Pictures aside, every line of the listing should be given again exactly.
________________________
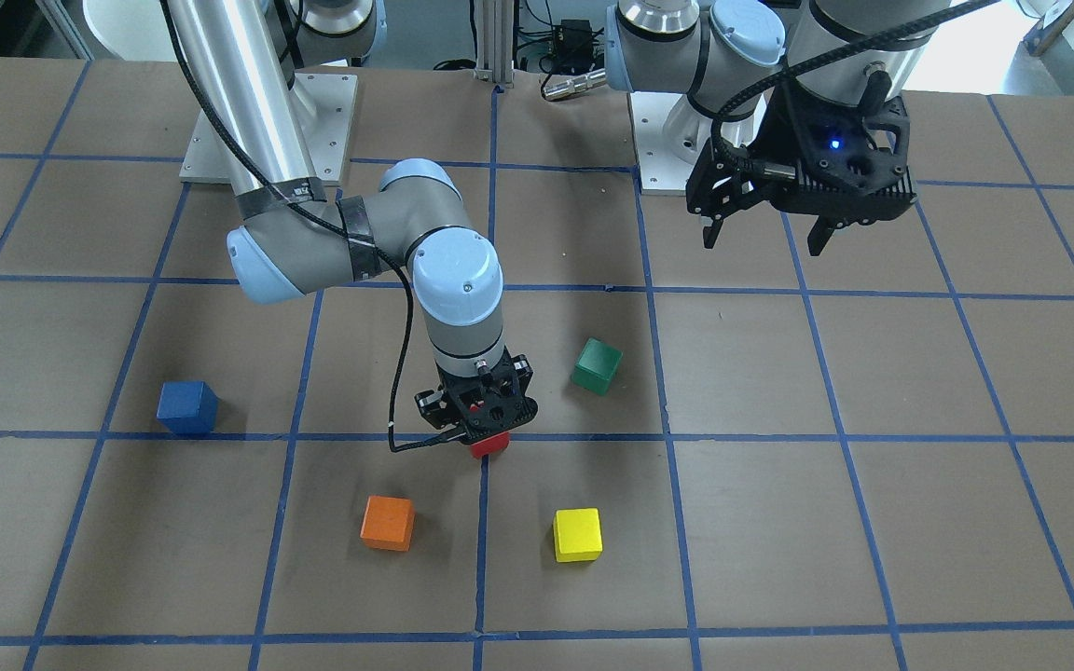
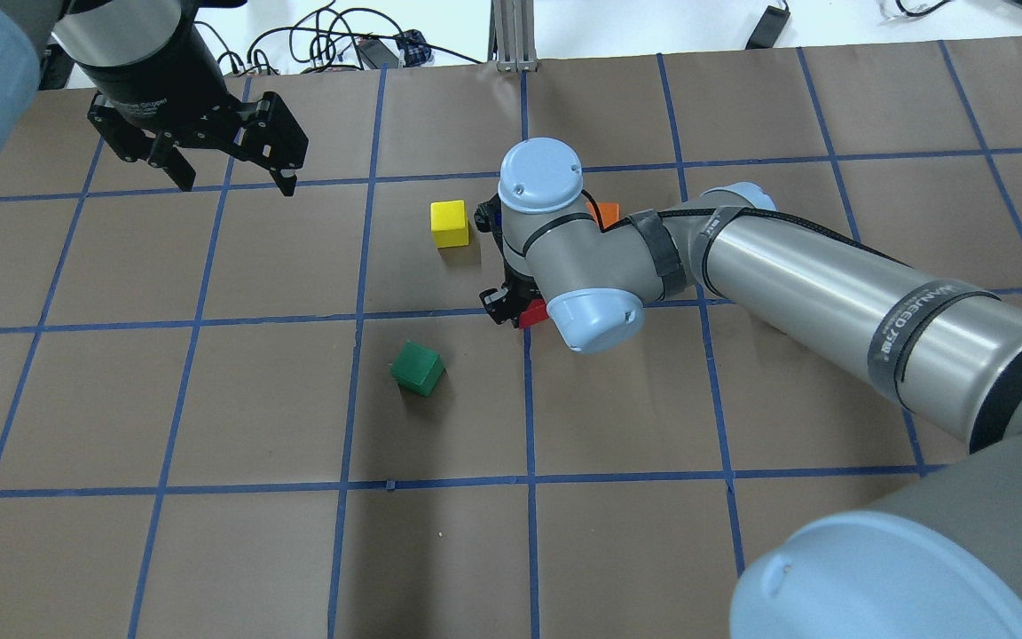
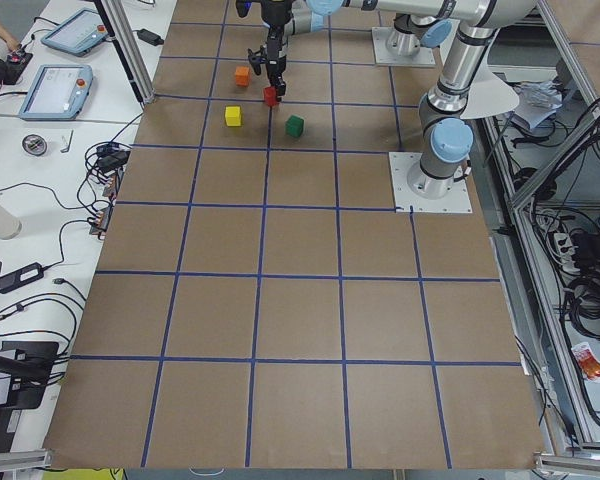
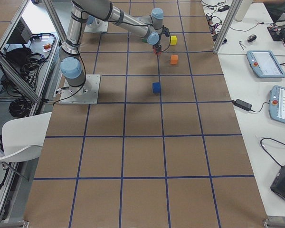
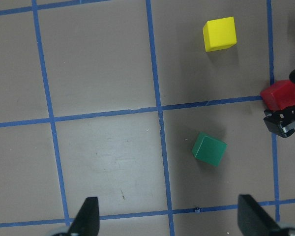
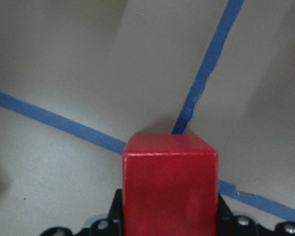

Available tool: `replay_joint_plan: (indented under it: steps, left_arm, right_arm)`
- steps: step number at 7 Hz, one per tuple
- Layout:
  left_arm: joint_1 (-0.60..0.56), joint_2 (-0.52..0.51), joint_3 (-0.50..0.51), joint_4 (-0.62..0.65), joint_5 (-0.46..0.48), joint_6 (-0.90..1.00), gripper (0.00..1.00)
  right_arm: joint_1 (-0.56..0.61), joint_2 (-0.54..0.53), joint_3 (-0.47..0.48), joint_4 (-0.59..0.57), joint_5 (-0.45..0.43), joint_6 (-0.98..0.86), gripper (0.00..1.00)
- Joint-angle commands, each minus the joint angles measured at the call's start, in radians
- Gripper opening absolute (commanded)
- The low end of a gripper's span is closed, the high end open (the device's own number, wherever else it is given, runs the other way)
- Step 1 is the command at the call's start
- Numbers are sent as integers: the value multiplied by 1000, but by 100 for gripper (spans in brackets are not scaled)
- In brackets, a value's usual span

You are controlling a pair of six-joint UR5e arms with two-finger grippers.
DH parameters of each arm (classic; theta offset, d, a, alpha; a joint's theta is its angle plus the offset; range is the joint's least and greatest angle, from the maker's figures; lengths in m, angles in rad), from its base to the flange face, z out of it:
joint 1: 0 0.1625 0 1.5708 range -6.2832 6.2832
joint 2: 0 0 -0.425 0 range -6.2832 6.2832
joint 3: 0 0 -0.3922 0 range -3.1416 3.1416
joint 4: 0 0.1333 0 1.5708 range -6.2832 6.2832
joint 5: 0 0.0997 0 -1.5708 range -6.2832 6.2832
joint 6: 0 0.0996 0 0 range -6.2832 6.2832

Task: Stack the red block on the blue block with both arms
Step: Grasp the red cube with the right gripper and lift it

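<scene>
The red block (image 1: 491, 445) sits between the fingers of my right gripper (image 1: 488, 436) at a crossing of blue tape lines, at or just above the table. It fills the lower part of the right wrist view (image 6: 169, 187) and also shows in the overhead view (image 2: 533, 313). The blue block (image 1: 187, 407) stands alone on the table, well away from that gripper toward the robot's right; it also shows in the exterior right view (image 4: 156, 87). In the overhead view the right arm hides it. My left gripper (image 1: 765, 238) hangs open and empty, high near its base.
A green block (image 1: 597, 365), a yellow block (image 1: 578, 535) and an orange block (image 1: 387, 522) lie around the red block. The brown table (image 1: 873, 522) carries a grid of blue tape. Arm base plates (image 1: 267, 121) stand at the robot's edge.
</scene>
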Motion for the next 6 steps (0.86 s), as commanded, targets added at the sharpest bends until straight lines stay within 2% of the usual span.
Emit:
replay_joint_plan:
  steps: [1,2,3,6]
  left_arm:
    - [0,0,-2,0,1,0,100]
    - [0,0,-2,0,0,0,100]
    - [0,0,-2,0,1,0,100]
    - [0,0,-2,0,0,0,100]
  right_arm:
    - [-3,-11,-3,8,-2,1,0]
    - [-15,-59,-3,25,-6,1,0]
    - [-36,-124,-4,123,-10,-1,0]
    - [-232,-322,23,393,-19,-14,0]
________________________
Response to this task.
Available tool: `replay_joint_plan: (indented under it: steps, left_arm, right_arm)`
- steps: step number at 7 Hz, one per tuple
- Layout:
  left_arm: joint_1 (-0.60..0.56), joint_2 (-0.52..0.51), joint_3 (-0.50..0.51), joint_4 (-0.62..0.65), joint_5 (-0.46..0.48), joint_6 (-0.90..1.00), gripper (0.00..1.00)
  right_arm: joint_1 (-0.56..0.61), joint_2 (-0.54..0.53), joint_3 (-0.47..0.48), joint_4 (-0.59..0.57), joint_5 (-0.45..0.43), joint_6 (-0.98..0.86), gripper (0.00..1.00)
- Joint-angle commands, each minus the joint angles measured at the call's start, in radians
- Gripper opening absolute (commanded)
- The low end of a gripper's span is closed, the high end open (the device's own number, wherever else it is given, runs the other way)
- Step 1 is the command at the call's start
- Numbers are sent as integers: the value multiplied by 1000, but by 100 for gripper (spans in brackets are not scaled)
- In brackets, a value's usual span

You are controlling a pair of six-joint UR5e arms with two-finger grippers.
DH parameters of each arm (classic; theta offset, d, a, alpha; a joint's theta is its angle plus the offset; range is the joint's least and greatest angle, from the maker's figures; lengths in m, angles in rad), from its base to the flange face, z out of it:
joint 1: 0 0.1625 0 1.5708 range -6.2832 6.2832
joint 2: 0 0 -0.425 0 range -6.2832 6.2832
joint 3: 0 0 -0.3922 0 range -3.1416 3.1416
joint 4: 0 0.1333 0 1.5708 range -6.2832 6.2832
joint 5: 0 0.0997 0 -1.5708 range -6.2832 6.2832
joint 6: 0 0.0996 0 0 range -6.2832 6.2832

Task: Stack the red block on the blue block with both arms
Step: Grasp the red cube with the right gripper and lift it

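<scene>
The red block (image 1: 491, 445) sits between the fingers of my right gripper (image 1: 488, 436) at a crossing of blue tape lines, at or just above the table. It fills the lower part of the right wrist view (image 6: 169, 187) and also shows in the overhead view (image 2: 533, 313). The blue block (image 1: 187, 407) stands alone on the table, well away from that gripper toward the robot's right; it also shows in the exterior right view (image 4: 156, 87). In the overhead view the right arm hides it. My left gripper (image 1: 765, 238) hangs open and empty, high near its base.
A green block (image 1: 597, 365), a yellow block (image 1: 578, 535) and an orange block (image 1: 387, 522) lie around the red block. The brown table (image 1: 873, 522) carries a grid of blue tape. Arm base plates (image 1: 267, 121) stand at the robot's edge.
</scene>
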Motion for the next 6 steps (0.86 s), as commanded, targets added at the sharpest bends until straight lines stay within 2% of the usual span.
Emit:
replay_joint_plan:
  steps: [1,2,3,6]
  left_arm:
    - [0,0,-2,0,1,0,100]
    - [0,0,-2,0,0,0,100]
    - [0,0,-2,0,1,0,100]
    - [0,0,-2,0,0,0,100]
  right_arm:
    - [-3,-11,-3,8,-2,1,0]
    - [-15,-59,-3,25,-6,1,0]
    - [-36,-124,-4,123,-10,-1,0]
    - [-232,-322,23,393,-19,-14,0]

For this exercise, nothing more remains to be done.